The deadlock on the committee offers the latest reminder that the country’s political class seems unable to address fundamental national problems unless faced with an immediate crisis. In this case, the Bush tax cuts — and, with them, the fate of the nation’s precarious finances — will in all likelihood be punted beyond next November’s election.

That makes December 2012 the next critical deadline in the budget wars, with Obama, safely reelected or acting as a lame-duck president, wielding a veto pen with the power to return tax rates to Clinton-era levels.

Democrats say they see the issue as an easy way to portray Obama’s opponent in the presidential election as a defender of tax cuts for the rich.

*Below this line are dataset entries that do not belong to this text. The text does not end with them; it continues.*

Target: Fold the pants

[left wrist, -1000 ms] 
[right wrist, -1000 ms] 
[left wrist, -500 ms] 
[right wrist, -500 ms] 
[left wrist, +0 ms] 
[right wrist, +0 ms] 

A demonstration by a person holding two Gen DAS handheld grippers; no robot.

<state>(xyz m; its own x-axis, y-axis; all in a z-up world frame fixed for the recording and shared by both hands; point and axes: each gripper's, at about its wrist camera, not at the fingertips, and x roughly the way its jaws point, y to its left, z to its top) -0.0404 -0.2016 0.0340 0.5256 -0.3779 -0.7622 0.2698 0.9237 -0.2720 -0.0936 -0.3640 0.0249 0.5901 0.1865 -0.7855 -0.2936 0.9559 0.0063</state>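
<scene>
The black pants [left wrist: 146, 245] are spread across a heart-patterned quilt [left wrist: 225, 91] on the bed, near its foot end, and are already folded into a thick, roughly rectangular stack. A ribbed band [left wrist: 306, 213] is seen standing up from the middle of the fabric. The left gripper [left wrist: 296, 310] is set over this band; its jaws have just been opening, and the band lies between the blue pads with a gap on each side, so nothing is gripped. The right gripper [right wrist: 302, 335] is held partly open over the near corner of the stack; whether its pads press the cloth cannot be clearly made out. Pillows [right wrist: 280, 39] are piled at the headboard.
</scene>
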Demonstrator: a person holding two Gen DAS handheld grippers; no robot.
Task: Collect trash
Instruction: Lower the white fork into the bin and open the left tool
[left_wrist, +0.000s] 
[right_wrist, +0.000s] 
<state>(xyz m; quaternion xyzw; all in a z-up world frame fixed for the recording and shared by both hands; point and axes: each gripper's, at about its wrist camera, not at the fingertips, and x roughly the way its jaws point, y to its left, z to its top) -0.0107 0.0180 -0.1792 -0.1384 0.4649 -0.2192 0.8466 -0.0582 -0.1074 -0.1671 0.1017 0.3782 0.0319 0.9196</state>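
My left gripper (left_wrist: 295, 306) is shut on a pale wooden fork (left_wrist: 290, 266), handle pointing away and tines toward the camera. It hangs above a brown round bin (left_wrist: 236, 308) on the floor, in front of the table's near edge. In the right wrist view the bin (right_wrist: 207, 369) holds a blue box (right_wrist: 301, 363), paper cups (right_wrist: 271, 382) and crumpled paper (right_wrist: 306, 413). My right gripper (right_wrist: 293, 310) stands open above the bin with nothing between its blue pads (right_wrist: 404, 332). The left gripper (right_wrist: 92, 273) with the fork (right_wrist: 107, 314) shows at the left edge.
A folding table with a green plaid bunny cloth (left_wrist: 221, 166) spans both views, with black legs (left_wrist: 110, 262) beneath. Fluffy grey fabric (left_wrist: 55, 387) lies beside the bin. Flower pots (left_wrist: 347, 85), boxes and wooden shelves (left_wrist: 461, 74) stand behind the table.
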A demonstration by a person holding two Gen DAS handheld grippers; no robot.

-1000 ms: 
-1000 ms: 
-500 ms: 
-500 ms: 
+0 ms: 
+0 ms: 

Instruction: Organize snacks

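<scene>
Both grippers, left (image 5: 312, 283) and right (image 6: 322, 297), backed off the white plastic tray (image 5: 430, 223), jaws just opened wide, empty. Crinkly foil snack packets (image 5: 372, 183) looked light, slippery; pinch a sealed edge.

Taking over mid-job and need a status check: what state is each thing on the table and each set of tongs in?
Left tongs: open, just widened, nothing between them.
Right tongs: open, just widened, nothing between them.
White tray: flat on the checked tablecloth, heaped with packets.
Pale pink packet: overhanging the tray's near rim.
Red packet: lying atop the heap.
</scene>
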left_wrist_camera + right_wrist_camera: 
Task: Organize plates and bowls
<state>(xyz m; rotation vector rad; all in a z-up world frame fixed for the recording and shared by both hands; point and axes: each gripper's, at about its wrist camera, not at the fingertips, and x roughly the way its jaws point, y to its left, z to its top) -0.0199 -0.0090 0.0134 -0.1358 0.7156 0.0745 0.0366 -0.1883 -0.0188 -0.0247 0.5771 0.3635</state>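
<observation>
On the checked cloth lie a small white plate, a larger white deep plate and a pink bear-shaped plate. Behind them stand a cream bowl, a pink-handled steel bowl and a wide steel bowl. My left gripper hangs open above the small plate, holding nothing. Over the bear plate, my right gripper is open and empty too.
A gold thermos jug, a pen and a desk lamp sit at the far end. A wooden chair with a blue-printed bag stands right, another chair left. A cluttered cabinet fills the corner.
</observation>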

Republicans vying to challenge Obama argue the tax cuts should be made permanent, not just for the wealthy but for middle-income Americans as well. And GOP strategists say the White House’s position makes the president vulnerable to charges that he would impose what many Republicans are already calling the “biggest tax increase in American history” if reelected. “We’ll run against their tax increase,” said GOP anti-tax activist Grover Norquist, “and we’ll crush them.”

The competing views on the Bush cuts helped stymie the supercommittee, which had been tasked with trimming at least $1.2 trillion from the deficit over the next 10 years but reached an impasse in large part over the question of raising taxes.

Republicans charged Sunday that Democratic unwillingness to compromise on cutting programs such as Social Security and Medicare prevented a deal. But the supercommittee’s Democratic co-chair, Sen. Patty Murray (Wash.), said Sunday on CNN’s “State of the Union” that the Bush tax cuts were “the one sticking divide.”

Referring to those cuts, she said: “The wealthiest of Americans, those who earn over a million dollars every year, have to share, too. And that line in the sand we haven’t seen any Republicans willing to cross yet.”